What to do: Report only the number of lines in the entries below that hold the word "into".

Supplied records:
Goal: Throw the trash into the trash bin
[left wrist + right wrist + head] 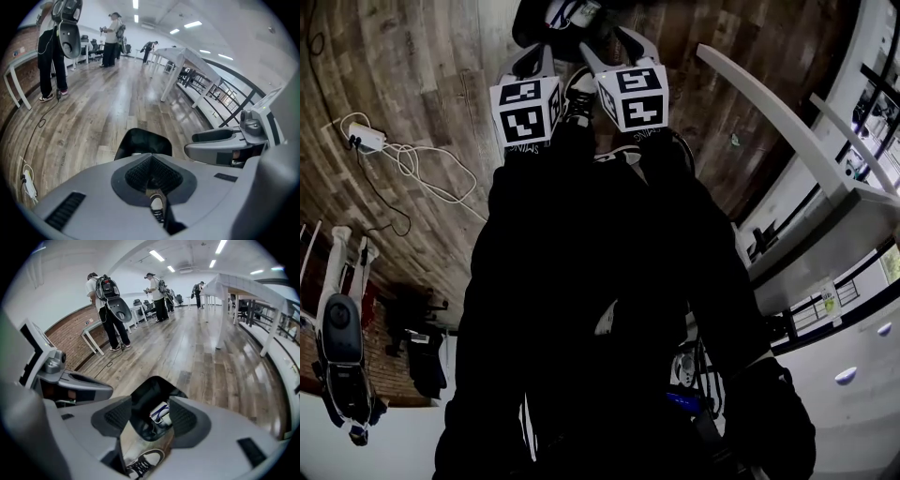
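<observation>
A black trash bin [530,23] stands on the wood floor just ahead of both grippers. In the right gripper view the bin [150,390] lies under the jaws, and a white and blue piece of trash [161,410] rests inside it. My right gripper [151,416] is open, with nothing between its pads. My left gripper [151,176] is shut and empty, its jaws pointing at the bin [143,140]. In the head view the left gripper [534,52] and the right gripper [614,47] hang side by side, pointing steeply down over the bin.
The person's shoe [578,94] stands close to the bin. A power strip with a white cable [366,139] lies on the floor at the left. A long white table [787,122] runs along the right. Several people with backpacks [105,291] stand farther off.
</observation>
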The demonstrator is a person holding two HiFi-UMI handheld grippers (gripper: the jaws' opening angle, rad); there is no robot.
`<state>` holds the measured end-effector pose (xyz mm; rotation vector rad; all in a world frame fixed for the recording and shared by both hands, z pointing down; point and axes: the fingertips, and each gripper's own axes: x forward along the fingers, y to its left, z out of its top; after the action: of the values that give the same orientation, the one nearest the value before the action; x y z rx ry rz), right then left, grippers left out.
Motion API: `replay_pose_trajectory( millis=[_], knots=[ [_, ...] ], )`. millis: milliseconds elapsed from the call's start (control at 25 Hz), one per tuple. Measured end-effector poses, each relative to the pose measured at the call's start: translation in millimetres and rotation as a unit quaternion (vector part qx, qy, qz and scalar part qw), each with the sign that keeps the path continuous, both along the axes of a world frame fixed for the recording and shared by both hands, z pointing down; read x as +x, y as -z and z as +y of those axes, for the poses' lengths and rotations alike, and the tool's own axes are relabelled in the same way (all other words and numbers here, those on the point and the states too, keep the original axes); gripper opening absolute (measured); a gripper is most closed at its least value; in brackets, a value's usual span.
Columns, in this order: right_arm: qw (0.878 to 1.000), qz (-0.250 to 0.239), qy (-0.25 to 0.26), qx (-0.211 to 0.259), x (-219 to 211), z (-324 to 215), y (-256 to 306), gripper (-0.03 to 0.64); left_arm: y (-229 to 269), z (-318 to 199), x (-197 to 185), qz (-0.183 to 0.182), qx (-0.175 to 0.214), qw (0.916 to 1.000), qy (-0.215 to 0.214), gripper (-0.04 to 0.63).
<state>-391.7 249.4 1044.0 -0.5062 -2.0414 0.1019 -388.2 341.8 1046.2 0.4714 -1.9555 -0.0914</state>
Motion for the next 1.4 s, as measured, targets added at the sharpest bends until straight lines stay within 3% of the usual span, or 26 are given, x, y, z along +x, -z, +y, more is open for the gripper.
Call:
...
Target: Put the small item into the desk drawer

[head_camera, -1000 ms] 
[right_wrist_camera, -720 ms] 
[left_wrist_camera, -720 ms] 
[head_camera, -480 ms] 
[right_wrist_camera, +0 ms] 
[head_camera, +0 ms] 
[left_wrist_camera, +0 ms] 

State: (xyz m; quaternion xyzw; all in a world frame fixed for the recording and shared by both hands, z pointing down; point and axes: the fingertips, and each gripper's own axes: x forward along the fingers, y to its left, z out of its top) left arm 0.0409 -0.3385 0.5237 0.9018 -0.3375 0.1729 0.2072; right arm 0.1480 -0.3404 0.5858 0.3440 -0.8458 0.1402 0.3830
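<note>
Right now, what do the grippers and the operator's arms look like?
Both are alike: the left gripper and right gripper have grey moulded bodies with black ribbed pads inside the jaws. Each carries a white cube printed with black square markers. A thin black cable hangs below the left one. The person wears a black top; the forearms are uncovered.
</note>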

Result: 2